• _Task instructions_: A single number is needed: how many lines of the data hold the word "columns".

- - - -

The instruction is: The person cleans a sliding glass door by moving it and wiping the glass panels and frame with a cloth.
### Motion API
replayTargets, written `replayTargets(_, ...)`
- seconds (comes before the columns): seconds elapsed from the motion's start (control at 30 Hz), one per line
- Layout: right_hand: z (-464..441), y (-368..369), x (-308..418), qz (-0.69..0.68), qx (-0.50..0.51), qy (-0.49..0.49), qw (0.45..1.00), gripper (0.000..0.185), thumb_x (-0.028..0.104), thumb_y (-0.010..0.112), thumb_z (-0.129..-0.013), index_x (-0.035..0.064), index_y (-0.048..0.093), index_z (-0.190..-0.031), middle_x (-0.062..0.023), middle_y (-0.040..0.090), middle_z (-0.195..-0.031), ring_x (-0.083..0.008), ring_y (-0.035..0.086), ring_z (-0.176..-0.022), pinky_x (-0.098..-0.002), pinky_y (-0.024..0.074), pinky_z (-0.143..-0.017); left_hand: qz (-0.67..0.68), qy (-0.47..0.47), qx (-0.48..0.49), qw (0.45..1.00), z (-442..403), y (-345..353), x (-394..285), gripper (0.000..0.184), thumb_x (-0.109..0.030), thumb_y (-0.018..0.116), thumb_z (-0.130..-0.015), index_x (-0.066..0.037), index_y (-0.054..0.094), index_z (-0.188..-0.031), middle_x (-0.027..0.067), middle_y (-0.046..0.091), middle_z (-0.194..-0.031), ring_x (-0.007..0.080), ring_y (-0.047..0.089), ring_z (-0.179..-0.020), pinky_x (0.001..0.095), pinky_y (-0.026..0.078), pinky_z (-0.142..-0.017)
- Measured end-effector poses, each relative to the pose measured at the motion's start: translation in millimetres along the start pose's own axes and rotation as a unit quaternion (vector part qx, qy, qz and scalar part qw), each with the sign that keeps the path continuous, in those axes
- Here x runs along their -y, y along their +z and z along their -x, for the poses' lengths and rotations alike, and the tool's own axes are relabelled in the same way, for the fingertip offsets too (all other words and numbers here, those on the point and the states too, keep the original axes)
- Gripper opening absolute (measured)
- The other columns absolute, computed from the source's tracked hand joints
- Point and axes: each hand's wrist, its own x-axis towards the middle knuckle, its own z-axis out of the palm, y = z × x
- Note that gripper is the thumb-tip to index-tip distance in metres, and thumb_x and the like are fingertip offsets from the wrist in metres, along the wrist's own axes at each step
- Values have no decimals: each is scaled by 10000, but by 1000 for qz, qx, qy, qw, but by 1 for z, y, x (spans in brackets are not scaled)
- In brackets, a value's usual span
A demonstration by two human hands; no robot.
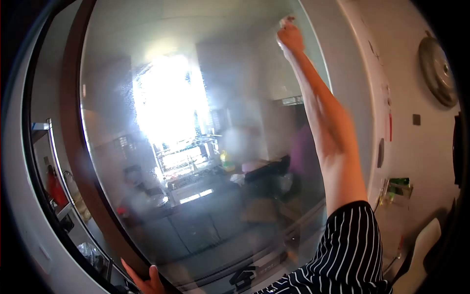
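1. Left of the large glass pane [235,78], a metal rack [58,164] stands beyond a dark edge, with a red item [56,187] on it and a crumpled clear bag [89,254] lower down.
2. A brown frame [73,112] runs down the left side of the glass pane, curving in the wide view.
3. At the pane's lower left, a person's left hand [146,281] meets the brown frame, thumb and fingers spread apart; the picture's bottom edge cuts it off.
4. Across the middle of the glass pane, a dazzling window [169,100] shows above a cluttered counter [196,183], a yellow item [225,159] right of the glare. Haze and pale smears blur the scene.
5. Near the pane's upper right corner, the right hand [292,38] is raised high, fingers curled together around a small pale item [285,22], too blurred to name. Below it, a bare forearm leads to a black-and-white striped sleeve [350,245] in front of the pane's lower right.
6. Right of the glass pane, a round metallic disc [441,71] hangs on the wall above a small dark square [416,119], with a green item [399,183] lower down and a pale curved form [427,245] below that.
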Motion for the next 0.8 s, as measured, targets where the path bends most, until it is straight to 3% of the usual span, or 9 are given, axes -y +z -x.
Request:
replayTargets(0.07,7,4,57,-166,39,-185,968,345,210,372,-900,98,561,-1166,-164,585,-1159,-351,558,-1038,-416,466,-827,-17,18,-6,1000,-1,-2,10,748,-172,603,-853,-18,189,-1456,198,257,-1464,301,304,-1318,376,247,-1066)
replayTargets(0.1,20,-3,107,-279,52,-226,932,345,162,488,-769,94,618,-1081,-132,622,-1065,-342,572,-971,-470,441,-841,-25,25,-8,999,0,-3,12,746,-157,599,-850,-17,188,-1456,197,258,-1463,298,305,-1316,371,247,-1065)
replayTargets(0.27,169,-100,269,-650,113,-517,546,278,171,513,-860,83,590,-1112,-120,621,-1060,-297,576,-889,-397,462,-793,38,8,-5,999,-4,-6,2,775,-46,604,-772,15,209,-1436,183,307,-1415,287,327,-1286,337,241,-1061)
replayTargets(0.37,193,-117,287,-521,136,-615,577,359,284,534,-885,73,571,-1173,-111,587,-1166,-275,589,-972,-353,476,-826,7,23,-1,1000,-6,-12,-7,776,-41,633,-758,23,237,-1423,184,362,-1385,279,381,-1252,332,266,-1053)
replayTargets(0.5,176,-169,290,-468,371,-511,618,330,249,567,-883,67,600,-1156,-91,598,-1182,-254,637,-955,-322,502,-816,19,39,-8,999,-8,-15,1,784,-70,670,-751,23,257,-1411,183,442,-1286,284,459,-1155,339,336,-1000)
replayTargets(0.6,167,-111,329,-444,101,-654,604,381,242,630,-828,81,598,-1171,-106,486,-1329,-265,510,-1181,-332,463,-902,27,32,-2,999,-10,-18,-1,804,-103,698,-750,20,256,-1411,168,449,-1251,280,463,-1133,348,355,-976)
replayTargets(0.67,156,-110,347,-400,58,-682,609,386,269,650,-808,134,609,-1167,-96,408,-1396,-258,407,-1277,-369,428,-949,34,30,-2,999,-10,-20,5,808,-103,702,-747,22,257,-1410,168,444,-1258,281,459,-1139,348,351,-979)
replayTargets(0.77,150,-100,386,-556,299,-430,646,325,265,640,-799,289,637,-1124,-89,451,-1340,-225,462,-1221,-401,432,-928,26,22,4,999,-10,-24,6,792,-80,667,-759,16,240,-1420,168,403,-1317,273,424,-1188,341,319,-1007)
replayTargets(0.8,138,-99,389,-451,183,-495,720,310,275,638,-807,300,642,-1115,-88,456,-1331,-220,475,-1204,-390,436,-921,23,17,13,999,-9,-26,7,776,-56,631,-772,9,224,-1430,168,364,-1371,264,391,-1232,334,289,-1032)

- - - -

• _Output for this task_: 2